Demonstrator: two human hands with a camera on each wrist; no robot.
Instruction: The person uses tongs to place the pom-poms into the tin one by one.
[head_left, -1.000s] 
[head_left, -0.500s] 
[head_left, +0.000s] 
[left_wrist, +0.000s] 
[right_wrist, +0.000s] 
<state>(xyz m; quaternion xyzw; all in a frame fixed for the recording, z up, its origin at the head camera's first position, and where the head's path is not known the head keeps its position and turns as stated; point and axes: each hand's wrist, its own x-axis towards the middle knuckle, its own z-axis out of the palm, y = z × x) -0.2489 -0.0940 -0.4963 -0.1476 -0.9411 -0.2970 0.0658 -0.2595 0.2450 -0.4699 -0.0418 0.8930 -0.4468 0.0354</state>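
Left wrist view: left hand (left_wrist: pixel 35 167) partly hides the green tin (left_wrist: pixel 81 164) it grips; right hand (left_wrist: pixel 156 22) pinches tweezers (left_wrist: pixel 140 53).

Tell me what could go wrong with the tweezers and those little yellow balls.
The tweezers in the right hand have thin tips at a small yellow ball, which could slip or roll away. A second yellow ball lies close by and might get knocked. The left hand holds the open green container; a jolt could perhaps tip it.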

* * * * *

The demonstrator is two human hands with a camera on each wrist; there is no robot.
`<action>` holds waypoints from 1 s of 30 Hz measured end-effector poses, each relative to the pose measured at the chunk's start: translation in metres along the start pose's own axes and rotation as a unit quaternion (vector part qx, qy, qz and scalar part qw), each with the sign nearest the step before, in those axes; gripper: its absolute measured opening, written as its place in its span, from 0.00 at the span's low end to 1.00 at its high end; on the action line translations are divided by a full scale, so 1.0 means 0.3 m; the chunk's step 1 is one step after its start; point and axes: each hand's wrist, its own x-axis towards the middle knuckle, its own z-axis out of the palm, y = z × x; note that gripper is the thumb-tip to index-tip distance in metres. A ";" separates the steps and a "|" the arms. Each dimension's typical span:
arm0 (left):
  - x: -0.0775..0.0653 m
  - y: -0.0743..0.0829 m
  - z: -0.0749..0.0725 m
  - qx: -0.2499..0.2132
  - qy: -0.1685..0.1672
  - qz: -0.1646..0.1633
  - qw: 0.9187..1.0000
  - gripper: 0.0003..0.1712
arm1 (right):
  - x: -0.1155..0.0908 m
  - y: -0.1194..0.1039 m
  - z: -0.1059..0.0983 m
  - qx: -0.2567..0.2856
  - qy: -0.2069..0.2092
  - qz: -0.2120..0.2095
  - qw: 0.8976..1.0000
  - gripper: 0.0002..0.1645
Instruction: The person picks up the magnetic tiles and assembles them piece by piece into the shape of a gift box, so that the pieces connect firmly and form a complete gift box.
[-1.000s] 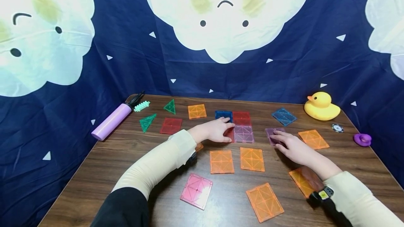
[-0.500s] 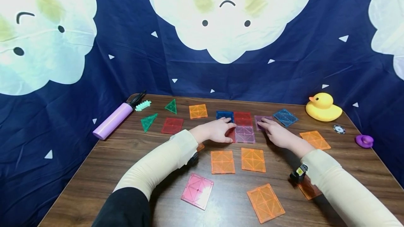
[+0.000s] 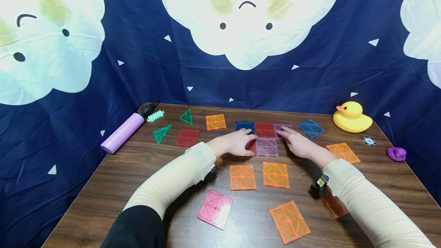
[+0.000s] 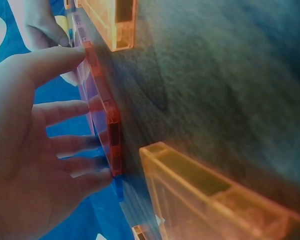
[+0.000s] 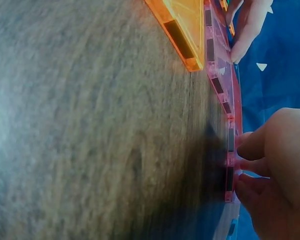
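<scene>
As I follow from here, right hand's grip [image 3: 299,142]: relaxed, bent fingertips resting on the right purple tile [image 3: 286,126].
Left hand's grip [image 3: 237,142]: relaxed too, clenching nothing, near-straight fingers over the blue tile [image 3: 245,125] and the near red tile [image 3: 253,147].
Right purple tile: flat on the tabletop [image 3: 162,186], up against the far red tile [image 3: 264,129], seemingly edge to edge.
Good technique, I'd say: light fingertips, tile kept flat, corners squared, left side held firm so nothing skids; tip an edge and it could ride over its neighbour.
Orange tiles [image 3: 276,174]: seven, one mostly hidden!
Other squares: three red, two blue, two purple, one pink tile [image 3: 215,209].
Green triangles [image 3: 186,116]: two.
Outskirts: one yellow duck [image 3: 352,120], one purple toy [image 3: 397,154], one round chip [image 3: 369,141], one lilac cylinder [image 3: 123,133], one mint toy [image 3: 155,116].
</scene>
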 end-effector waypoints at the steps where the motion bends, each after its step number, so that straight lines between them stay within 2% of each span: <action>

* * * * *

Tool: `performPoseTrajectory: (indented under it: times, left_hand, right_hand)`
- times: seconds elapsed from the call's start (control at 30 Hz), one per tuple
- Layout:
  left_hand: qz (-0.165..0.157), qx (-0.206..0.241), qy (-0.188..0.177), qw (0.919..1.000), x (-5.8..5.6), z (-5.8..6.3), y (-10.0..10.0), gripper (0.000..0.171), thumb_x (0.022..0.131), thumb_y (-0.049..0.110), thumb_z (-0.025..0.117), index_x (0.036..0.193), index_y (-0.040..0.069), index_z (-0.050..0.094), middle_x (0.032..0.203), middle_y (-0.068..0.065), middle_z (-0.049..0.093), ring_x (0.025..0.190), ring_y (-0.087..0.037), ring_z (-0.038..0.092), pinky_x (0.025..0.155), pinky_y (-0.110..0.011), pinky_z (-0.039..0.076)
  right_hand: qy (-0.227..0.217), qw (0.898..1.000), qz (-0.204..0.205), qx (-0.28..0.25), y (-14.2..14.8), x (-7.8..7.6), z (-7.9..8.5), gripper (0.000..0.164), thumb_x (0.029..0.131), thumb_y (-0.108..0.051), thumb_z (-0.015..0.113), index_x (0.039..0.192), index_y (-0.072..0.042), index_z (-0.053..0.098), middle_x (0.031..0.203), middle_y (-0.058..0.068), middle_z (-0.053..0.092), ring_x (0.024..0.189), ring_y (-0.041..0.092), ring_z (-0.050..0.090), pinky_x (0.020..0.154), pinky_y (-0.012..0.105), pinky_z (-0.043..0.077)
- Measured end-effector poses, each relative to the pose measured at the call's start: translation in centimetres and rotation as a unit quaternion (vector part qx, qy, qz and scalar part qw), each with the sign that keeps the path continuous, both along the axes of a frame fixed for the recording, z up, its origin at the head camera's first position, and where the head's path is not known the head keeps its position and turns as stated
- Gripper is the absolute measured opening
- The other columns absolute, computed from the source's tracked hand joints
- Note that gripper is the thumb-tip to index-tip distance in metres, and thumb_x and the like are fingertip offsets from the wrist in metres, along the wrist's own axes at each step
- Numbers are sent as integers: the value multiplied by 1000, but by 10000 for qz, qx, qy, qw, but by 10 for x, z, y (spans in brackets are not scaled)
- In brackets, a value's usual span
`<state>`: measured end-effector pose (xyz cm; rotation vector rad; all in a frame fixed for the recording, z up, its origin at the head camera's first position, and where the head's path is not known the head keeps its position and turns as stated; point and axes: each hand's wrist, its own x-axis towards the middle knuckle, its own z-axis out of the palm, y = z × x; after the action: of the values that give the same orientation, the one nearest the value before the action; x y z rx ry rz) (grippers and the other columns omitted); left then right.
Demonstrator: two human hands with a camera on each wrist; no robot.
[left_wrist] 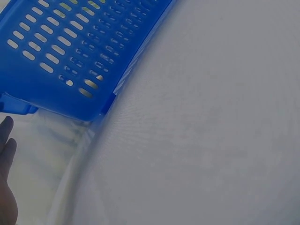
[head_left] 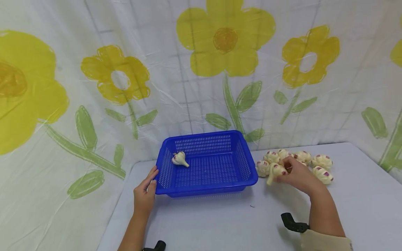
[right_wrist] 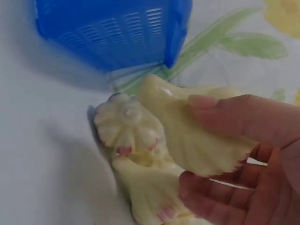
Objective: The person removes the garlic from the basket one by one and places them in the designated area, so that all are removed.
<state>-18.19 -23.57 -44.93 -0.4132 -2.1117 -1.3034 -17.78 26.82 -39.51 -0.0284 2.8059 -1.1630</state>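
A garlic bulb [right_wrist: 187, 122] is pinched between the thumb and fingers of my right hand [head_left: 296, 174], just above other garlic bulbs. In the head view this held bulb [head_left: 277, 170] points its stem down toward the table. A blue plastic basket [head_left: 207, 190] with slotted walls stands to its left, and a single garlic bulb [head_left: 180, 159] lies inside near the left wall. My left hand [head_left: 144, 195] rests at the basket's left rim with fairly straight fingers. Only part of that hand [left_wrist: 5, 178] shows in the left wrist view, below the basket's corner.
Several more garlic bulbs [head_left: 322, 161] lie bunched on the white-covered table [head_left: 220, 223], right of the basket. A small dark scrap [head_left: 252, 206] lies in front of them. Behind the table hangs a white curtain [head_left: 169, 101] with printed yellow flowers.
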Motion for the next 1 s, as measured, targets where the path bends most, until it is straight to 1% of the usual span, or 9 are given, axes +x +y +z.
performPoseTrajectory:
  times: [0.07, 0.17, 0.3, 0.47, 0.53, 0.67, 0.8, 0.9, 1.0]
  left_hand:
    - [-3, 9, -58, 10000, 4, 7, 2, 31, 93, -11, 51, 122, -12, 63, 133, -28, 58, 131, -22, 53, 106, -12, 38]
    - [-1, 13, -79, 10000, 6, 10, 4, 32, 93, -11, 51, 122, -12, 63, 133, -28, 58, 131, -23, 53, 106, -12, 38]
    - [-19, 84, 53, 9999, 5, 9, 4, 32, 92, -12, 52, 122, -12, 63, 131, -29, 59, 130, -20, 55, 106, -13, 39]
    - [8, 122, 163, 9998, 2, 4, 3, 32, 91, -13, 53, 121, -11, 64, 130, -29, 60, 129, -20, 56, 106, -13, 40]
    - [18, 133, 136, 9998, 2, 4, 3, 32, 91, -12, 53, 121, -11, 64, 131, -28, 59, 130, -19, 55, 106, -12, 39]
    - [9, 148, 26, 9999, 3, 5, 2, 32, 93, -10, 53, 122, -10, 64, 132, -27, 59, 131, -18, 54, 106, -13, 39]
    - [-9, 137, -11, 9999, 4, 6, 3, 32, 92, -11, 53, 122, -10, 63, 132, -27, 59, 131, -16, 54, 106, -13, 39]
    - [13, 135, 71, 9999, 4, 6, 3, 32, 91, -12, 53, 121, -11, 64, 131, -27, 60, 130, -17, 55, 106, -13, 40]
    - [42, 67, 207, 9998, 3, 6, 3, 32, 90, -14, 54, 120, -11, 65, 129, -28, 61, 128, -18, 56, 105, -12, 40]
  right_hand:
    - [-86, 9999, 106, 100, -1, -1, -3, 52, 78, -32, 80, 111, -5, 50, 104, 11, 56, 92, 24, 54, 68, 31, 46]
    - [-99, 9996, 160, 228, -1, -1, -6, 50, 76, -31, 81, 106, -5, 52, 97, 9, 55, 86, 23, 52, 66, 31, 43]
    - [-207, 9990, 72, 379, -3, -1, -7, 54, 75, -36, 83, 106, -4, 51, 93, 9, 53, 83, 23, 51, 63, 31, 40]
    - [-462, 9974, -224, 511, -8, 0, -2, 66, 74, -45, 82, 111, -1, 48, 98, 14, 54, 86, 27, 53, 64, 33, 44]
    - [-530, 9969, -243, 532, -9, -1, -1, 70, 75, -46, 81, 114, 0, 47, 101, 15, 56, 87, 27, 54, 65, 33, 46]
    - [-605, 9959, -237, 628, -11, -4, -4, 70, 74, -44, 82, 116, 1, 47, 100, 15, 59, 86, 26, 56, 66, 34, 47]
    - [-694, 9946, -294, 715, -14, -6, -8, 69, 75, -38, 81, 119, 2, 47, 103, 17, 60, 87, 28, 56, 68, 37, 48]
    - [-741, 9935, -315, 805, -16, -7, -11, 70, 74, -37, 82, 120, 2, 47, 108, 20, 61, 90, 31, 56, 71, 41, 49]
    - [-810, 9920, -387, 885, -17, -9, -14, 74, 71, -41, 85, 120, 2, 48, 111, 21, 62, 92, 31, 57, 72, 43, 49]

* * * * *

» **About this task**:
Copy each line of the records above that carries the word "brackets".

» **Response to the task**:
- Numbers are sent as integers: the value multiplied by 1000, but by 10000 for qz, qx, qy, qw, but by 10 for x, z, y (spans in brackets are not scaled)
- In brackets, a value's usual span

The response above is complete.